Para Bruno Pegoraro, presidente do Instituto de Pesquisas Sociais e Econômicas da Cannabis (Ipsec), que advoga em favor da regulamentação da cannabis no Brasil, o cultivo do cânhamo pode ser um excelente aliado para pequenos agricultores.

“Fomos tomados por grandes plantações de soja, que não compensam ao pequeno produtor rural, por seu baixo valor agregado. Além de recuperar o solo para outras culturas, o que é ótimo para estes agricultores, o cânhamo tem um valor agregado mais alto”, afirma Pegoraro. Existem mais de 25 mil aplicações distintas para a planta.

Modelo vizinho

O Paraguai é atualmente o maior produtor de cânhamo na América Latina – e terceiro no mundo, atrás apenas de China e Canadá –, com cerca de 5.000 hectares de lavouras cultivadas.

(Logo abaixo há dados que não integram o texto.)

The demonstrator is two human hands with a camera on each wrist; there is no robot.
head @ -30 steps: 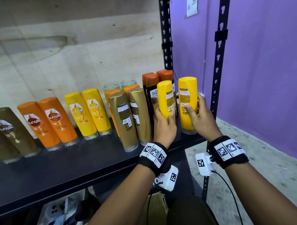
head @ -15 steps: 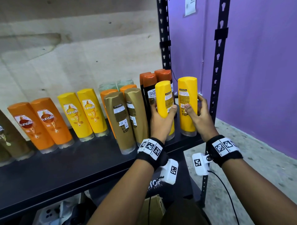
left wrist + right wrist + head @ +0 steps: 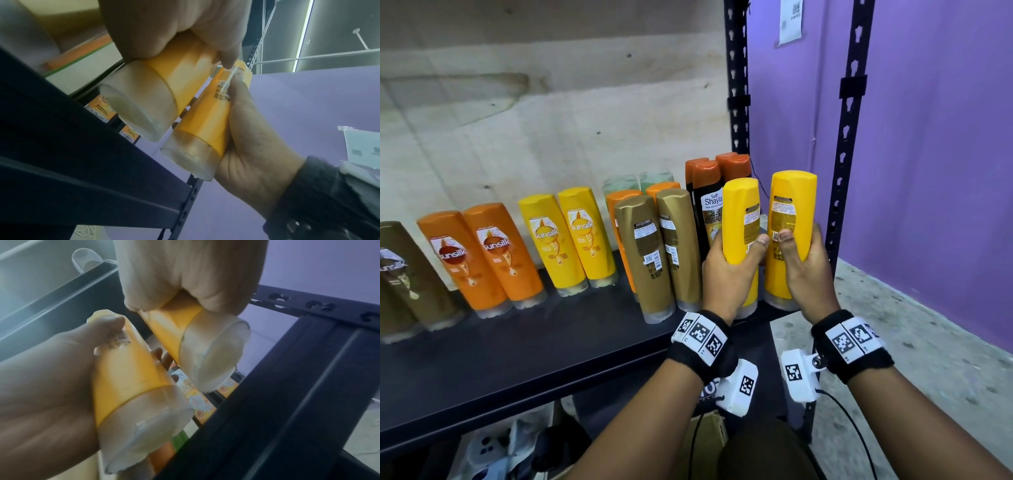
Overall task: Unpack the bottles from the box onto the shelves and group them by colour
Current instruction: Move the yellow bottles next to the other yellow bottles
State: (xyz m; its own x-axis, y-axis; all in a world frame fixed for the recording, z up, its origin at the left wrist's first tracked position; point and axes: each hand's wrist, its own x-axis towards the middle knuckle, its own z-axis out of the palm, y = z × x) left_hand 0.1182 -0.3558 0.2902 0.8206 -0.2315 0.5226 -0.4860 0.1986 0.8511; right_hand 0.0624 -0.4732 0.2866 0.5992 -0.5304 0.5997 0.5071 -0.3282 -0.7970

Legalizado há cinco anos, lá o plantio não se restringe a grandes produtores. Em torno de 300 famílias de índios guaranis, por exemplo, cultivam cannabis de maneira certificada, por meio de um programa do governo federal.

O governo compra a matéria-prima de pequenos produtores que antes cultivavam a cannabis na ilegalidade. É um modelo de investimento público que tem colaborado para reduzir a pobreza e a criminalidade no país.

Ao mesmo tempo, representa uma reparação social histórica que, para muitos defensores do marco regulatório no Brasil, precisa acontecer também por aqui.